Problem description. In the entries that follow, find the word "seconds" and report each line it is on.
++++ Records to use
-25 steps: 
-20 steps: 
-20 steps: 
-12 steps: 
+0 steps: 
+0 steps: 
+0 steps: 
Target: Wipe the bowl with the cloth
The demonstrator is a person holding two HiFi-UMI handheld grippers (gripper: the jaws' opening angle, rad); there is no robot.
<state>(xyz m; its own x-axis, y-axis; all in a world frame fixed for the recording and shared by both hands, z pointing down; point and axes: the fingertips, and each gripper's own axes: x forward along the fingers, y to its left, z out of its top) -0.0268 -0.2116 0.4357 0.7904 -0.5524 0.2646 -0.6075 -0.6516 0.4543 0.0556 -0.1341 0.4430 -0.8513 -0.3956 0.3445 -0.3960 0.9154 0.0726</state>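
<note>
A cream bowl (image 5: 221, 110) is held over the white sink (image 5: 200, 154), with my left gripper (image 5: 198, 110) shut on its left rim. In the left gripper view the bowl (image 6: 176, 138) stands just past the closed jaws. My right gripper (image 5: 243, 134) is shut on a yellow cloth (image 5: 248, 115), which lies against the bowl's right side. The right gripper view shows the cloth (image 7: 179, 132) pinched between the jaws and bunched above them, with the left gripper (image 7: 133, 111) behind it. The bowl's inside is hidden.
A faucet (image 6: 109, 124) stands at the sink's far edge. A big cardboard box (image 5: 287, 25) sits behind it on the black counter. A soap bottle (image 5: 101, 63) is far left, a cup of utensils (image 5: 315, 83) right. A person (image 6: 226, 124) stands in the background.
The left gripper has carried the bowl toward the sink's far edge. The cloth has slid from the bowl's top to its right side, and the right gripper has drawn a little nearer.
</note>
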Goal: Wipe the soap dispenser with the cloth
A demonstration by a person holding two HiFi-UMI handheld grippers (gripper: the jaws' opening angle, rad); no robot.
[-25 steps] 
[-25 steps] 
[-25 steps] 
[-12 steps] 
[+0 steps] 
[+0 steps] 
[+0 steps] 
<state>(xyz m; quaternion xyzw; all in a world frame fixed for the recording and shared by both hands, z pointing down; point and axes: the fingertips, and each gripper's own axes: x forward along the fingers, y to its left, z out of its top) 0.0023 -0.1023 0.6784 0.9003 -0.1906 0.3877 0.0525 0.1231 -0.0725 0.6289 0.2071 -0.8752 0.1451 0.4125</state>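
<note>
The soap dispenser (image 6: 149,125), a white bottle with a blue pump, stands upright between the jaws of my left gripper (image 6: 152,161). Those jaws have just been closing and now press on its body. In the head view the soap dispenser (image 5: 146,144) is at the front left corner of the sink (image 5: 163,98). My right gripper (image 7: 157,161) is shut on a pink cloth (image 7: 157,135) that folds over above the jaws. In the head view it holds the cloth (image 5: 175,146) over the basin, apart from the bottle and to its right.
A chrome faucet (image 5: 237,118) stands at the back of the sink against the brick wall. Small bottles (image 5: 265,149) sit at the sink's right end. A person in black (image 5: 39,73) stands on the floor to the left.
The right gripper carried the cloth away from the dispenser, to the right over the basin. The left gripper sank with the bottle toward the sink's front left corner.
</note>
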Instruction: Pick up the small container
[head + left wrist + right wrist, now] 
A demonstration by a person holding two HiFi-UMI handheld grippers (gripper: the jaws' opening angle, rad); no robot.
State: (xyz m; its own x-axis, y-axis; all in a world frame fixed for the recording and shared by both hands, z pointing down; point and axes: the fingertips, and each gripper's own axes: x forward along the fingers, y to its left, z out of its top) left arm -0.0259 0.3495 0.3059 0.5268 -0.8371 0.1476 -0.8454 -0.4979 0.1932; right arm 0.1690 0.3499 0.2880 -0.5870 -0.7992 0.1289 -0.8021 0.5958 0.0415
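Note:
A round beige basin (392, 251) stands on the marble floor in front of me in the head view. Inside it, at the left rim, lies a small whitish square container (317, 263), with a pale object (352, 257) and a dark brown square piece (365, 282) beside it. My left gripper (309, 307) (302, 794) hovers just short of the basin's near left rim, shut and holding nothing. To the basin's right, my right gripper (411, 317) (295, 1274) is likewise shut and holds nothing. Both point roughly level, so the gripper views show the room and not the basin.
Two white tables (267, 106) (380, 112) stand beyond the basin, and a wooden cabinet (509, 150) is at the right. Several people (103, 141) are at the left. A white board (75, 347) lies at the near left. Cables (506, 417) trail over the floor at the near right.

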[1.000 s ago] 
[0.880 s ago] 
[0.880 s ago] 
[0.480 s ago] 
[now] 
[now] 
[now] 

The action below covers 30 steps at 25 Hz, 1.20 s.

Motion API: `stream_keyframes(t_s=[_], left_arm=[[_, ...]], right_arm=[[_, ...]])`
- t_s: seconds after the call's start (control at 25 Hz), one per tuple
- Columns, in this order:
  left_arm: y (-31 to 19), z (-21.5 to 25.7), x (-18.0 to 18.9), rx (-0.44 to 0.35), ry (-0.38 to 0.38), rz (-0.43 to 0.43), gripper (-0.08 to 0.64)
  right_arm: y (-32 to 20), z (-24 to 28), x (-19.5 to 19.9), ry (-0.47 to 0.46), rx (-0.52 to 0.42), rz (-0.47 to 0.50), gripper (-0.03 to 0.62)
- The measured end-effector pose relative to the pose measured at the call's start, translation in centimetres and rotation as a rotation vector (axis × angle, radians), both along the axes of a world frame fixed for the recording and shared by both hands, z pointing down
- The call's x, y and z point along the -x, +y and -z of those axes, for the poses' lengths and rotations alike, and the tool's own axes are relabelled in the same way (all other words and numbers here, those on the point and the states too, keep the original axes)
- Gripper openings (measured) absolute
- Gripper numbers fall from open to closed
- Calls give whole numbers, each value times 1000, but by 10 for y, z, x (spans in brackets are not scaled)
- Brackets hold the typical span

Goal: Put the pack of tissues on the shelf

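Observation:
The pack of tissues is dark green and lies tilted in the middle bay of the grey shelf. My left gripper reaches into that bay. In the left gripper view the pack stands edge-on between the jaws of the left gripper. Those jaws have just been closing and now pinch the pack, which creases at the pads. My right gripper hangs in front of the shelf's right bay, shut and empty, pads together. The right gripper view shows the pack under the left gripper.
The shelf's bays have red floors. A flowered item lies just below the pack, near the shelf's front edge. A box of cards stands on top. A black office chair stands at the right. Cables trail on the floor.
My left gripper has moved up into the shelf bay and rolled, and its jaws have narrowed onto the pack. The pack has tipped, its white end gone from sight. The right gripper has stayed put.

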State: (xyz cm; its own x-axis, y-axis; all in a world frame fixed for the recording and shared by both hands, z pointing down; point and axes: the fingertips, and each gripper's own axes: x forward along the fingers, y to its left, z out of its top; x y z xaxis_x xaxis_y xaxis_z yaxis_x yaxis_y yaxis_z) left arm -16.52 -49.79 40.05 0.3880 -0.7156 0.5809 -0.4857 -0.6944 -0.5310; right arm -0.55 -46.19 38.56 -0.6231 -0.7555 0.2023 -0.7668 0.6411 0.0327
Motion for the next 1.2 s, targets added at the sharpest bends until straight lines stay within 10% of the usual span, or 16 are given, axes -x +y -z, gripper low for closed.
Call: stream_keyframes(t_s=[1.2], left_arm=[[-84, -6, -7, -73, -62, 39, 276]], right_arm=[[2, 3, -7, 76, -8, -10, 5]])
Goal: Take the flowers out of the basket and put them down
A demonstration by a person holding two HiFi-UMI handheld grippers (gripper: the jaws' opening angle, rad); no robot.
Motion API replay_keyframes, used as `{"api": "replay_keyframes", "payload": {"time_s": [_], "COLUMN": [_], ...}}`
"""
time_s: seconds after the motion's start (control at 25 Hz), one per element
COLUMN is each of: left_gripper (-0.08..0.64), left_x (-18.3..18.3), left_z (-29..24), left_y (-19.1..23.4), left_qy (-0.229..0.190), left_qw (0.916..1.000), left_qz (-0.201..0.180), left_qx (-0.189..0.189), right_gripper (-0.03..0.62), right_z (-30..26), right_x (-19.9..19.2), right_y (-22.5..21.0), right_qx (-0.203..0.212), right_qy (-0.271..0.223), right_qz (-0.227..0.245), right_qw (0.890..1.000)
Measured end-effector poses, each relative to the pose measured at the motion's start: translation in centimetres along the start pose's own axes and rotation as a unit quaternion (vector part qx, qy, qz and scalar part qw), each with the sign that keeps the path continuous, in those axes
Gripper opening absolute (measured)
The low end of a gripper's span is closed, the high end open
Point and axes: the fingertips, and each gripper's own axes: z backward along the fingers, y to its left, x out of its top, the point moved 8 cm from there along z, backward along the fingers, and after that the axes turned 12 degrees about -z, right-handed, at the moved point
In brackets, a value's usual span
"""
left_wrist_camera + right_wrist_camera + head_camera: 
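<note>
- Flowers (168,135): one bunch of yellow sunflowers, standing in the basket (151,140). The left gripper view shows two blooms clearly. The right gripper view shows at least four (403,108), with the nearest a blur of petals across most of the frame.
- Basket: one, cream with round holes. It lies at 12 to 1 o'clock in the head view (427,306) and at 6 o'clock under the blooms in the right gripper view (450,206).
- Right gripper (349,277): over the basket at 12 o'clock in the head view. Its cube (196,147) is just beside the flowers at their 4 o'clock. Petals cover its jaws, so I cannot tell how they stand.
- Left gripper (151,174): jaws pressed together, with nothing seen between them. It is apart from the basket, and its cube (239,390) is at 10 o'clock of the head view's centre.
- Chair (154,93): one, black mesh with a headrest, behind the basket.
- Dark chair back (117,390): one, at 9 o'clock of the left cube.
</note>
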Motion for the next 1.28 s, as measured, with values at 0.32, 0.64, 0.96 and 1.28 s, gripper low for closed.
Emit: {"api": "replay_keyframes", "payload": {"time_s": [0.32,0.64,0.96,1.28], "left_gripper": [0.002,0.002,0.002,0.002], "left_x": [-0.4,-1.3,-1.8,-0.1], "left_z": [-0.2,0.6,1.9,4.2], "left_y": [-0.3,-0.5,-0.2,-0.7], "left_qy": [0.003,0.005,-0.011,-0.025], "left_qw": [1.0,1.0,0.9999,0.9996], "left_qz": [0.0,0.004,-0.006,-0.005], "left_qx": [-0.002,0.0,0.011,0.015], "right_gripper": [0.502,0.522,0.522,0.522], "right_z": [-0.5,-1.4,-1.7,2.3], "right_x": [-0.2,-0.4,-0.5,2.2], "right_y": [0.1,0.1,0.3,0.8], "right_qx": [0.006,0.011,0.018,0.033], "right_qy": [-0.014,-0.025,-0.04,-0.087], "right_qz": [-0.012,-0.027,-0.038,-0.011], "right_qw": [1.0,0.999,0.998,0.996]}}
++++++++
Result for this exercise.
- t_s: seconds after the call's start (control at 25 Hz), one per tuple
time_s: seconds after the motion's start (control at 25 Hz), one per element

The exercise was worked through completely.